◆ Task description
Count the lines below that include "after". Only the number should be given.

◆ Given information

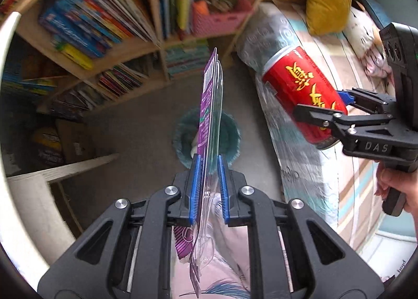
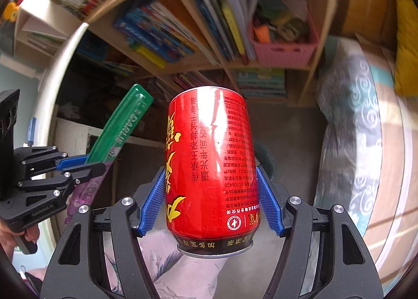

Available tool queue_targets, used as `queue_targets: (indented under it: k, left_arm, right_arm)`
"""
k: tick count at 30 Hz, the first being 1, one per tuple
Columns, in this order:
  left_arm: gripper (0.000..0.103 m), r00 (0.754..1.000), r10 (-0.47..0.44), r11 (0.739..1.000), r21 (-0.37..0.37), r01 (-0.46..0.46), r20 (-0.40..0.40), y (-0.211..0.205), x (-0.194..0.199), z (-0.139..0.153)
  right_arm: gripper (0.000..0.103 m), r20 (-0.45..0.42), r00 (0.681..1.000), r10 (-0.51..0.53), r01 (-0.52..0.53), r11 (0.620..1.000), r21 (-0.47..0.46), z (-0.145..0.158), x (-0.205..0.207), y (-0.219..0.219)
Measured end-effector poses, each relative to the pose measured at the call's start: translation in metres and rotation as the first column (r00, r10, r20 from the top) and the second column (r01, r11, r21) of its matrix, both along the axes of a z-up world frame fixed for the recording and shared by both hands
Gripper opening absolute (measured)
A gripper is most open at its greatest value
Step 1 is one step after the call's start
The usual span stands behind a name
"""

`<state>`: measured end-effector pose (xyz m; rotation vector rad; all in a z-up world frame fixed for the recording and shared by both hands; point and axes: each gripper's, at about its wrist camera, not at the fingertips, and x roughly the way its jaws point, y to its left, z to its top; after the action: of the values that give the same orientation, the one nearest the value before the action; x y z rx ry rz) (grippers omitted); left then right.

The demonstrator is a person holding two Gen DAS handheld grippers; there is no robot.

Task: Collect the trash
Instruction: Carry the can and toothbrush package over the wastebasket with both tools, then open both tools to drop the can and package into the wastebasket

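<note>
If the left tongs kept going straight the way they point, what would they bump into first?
Probably the teal fuzzy-rimmed bin on the floor: it sits directly beyond the left tongs and the flat plastic package they grip, though depth is uncertain.

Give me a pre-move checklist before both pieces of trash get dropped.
1. Right gripper clamped on the red can: ok.
2. Left gripper clamped on the flat plastic package: ok.
3. Package edge seated between both pads: ok.
4. The two grippers apart, loads not touching: ok.
5. Teal bin below the package: ok.
6. Room left in the bin: cannot tell.
</note>
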<state>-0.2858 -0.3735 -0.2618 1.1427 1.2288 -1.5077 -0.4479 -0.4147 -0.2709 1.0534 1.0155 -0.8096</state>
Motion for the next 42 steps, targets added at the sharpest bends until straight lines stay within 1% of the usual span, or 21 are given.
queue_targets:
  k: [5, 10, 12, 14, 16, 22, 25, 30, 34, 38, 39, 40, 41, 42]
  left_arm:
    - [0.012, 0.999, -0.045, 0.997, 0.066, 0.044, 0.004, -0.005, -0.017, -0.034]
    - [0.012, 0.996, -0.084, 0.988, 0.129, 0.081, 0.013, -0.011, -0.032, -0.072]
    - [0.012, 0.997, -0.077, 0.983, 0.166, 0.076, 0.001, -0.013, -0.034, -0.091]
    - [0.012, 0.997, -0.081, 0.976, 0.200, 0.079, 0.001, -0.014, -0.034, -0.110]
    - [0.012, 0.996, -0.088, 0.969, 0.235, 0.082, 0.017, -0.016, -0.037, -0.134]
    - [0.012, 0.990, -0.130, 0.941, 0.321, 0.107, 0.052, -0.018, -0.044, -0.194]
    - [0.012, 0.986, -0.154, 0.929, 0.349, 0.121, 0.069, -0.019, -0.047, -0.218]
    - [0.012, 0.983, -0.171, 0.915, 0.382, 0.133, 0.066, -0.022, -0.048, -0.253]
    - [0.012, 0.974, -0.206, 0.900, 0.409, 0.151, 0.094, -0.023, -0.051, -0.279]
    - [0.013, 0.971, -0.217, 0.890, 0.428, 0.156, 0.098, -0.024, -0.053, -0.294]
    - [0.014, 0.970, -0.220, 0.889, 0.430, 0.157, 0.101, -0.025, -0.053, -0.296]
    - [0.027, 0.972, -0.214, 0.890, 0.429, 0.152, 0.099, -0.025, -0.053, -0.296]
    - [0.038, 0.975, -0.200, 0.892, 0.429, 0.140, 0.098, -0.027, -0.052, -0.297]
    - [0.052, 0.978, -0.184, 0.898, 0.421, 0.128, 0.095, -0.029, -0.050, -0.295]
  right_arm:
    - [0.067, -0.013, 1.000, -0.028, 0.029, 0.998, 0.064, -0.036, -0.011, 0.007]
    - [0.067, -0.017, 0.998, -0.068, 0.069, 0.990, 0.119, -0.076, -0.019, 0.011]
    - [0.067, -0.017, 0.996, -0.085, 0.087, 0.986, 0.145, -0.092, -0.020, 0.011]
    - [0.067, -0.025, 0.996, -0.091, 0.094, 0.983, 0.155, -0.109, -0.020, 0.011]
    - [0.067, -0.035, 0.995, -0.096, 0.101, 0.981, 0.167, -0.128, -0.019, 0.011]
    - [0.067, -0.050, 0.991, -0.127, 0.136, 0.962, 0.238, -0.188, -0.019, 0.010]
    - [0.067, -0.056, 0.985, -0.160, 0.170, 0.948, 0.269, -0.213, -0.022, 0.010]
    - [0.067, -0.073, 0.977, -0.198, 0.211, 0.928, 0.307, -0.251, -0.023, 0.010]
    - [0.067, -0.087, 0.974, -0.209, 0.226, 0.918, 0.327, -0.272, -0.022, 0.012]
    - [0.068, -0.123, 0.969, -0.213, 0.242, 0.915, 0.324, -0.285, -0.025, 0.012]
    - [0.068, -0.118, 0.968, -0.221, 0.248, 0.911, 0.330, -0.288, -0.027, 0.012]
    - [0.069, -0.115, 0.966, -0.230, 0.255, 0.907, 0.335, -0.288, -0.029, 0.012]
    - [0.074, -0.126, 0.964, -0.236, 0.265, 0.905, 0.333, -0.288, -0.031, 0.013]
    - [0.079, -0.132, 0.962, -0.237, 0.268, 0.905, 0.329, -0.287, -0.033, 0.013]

◆ Answer section
2